* Task details
Every line in the following data that has "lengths" counts toward the total; state that total alone.

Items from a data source
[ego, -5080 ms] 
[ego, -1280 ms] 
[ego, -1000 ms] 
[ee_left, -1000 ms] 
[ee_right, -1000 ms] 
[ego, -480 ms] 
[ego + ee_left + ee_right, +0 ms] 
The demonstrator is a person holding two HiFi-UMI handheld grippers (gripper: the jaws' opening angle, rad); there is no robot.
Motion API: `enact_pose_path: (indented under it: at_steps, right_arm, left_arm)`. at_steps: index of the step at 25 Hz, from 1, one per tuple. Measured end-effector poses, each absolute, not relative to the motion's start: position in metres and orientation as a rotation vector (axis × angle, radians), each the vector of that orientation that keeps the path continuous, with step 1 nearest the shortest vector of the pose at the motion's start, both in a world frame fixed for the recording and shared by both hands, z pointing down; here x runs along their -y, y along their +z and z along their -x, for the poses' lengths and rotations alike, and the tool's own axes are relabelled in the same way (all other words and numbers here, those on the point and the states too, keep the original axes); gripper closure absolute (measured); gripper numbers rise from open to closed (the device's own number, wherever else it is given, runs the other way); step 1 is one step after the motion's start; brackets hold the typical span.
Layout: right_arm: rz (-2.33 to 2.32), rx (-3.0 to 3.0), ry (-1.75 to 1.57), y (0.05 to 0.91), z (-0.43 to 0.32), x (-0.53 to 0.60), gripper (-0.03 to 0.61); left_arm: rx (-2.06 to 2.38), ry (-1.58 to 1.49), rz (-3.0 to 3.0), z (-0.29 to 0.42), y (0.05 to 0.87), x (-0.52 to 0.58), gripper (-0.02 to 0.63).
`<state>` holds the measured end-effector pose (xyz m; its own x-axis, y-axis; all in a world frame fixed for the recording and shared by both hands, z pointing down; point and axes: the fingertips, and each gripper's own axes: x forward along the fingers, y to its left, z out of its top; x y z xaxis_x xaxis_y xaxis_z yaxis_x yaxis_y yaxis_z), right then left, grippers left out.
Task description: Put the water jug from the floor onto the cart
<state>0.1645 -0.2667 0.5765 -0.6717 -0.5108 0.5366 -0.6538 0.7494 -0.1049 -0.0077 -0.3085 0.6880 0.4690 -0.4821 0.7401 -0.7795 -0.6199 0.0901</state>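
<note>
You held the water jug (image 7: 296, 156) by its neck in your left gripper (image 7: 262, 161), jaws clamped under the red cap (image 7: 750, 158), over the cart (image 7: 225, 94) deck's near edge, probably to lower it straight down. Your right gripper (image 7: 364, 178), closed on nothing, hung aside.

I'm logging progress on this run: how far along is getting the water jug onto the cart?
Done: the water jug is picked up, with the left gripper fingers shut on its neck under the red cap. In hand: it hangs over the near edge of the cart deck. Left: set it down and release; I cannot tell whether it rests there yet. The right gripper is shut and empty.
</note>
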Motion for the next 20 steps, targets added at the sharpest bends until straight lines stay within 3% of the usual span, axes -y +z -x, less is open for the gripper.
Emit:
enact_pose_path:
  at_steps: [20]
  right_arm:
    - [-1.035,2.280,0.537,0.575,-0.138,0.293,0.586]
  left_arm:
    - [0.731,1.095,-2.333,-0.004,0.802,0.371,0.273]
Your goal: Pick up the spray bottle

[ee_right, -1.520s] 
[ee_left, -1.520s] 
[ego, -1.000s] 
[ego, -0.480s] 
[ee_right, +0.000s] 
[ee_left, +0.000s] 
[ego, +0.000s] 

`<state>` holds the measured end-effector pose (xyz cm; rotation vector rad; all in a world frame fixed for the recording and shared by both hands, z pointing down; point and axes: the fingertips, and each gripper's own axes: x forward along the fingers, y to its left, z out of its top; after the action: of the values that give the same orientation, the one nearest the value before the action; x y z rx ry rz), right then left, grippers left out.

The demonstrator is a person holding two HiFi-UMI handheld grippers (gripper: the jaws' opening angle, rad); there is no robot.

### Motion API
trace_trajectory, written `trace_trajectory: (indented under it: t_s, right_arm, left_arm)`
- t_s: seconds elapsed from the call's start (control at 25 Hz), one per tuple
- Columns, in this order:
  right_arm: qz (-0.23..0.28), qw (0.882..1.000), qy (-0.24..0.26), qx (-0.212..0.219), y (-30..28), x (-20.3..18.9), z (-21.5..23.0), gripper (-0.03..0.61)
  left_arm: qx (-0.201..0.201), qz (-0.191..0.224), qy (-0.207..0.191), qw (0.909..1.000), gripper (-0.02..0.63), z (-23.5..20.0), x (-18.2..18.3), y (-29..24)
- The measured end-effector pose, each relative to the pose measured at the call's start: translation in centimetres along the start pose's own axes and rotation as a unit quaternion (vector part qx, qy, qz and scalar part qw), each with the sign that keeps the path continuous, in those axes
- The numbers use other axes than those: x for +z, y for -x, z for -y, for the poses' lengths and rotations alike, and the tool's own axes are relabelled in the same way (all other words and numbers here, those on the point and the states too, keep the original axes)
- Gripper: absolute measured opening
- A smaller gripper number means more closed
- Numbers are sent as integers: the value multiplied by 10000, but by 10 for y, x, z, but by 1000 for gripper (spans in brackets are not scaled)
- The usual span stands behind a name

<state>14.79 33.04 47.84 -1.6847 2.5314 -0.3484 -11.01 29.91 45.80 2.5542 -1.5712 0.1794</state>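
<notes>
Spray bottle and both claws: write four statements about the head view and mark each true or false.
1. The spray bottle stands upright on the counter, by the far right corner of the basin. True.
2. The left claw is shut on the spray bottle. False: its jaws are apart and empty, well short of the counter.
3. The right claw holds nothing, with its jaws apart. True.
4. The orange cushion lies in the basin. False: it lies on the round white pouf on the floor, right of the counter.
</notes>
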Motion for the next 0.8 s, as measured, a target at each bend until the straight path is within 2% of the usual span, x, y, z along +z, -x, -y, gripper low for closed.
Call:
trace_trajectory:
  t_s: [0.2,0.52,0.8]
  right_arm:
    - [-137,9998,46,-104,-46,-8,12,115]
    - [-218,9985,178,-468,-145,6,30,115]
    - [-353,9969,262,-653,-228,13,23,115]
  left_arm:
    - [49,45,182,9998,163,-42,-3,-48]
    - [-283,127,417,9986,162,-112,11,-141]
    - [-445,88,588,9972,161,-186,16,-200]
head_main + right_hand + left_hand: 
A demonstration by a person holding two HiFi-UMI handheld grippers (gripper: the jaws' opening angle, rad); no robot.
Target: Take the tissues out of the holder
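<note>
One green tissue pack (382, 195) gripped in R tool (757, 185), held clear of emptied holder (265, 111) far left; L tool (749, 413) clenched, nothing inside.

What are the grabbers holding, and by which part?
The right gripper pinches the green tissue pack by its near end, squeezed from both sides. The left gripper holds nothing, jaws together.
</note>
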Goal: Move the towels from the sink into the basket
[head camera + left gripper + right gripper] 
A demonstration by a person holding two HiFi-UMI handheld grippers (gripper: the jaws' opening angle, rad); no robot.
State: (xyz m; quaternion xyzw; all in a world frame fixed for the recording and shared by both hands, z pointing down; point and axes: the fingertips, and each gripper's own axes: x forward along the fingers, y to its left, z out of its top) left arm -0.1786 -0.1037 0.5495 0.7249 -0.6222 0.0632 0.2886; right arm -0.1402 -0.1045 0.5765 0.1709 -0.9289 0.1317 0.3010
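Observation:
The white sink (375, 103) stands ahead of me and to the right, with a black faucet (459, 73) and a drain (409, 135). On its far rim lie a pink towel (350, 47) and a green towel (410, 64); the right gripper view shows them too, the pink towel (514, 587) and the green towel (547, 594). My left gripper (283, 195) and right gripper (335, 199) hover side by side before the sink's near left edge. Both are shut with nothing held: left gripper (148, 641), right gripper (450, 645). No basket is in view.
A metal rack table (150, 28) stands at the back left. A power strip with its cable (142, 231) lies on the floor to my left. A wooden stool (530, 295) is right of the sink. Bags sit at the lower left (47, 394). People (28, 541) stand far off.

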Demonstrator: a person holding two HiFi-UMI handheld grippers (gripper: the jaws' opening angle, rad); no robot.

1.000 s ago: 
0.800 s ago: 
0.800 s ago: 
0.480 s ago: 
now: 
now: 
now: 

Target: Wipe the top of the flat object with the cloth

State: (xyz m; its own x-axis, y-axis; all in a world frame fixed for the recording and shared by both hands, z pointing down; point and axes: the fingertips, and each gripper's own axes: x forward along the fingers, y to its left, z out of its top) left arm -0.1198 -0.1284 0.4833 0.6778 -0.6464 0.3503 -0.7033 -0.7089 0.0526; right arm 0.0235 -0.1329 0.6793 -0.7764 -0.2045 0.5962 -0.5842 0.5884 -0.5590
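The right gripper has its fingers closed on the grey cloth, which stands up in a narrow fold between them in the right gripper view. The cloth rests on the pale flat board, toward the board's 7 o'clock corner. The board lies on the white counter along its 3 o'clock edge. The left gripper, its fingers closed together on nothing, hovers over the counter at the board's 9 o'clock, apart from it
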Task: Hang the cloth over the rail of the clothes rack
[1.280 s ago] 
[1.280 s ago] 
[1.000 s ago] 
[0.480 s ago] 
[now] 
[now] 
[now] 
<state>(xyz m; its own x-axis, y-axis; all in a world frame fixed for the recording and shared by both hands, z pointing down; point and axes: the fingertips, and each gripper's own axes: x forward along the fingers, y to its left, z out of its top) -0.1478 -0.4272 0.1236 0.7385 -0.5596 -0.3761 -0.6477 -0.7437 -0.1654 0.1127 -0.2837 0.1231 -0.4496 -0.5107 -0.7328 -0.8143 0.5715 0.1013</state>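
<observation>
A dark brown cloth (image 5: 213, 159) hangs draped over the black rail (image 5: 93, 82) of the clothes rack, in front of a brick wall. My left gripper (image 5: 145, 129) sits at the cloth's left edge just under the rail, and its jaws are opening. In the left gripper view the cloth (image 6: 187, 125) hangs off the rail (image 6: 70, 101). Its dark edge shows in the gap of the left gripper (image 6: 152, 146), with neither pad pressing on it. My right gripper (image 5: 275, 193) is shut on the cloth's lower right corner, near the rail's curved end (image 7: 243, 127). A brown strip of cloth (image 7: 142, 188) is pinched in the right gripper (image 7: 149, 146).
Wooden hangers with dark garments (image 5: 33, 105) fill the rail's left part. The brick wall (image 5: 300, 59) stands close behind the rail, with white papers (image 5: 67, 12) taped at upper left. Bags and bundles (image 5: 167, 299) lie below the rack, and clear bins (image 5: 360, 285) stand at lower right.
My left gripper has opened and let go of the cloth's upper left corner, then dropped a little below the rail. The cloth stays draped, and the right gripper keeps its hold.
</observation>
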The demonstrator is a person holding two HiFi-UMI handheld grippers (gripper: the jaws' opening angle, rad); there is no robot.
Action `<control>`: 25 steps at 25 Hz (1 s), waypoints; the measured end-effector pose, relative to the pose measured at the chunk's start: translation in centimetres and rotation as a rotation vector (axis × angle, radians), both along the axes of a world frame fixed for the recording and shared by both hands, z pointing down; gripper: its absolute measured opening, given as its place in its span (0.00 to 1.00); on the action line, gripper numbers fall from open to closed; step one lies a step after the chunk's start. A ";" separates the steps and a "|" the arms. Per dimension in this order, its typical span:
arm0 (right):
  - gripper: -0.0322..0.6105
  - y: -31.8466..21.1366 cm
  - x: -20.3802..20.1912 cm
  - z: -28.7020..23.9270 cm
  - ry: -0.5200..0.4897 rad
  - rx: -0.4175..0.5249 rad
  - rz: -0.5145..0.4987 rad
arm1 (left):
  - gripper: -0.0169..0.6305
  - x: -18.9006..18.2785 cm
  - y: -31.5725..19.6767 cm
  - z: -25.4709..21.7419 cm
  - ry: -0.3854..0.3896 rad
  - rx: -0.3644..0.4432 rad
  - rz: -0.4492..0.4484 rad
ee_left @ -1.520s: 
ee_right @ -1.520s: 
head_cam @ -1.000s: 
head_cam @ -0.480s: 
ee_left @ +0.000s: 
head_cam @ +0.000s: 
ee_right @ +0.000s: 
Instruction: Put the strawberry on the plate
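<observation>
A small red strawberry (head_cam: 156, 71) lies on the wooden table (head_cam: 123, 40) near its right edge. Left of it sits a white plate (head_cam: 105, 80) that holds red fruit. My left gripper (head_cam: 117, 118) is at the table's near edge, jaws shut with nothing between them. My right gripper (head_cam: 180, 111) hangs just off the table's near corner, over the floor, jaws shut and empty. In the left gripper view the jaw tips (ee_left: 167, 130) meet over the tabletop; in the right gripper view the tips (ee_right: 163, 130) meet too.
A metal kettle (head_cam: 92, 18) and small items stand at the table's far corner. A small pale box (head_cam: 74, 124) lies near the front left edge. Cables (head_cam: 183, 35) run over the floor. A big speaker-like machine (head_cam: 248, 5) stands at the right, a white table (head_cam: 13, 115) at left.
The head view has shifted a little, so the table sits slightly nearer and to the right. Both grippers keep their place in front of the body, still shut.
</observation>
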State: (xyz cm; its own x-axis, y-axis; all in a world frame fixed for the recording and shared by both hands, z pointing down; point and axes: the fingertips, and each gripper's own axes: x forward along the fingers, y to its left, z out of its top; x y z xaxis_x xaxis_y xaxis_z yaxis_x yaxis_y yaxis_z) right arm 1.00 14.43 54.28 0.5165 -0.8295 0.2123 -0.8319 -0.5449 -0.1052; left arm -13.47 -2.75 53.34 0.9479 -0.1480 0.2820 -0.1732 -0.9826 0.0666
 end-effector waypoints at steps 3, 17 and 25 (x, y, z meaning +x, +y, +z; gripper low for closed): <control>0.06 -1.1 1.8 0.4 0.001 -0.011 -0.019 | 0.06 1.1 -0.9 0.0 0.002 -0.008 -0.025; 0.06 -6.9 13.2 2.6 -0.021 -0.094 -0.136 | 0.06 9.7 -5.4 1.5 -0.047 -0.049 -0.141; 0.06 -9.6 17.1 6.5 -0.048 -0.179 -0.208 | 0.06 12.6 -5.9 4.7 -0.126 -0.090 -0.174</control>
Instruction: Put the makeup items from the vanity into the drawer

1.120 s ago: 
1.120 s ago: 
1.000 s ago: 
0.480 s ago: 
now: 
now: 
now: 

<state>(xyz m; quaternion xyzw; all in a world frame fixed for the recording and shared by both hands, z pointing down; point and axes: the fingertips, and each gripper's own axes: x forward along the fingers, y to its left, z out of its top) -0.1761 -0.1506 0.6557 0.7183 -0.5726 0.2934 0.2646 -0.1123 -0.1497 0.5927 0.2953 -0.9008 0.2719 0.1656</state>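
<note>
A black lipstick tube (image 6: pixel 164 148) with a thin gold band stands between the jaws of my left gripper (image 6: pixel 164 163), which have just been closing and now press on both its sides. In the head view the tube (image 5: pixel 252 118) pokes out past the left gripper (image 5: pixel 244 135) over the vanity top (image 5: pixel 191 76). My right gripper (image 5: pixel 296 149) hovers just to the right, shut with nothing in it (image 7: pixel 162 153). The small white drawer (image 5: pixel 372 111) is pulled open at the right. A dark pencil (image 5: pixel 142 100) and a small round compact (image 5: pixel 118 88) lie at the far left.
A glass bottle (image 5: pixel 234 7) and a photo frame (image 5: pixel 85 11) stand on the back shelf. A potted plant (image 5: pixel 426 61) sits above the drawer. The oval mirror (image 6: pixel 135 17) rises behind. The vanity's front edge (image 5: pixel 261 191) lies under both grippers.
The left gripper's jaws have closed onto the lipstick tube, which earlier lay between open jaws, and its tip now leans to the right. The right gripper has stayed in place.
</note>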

* Reply to the task
2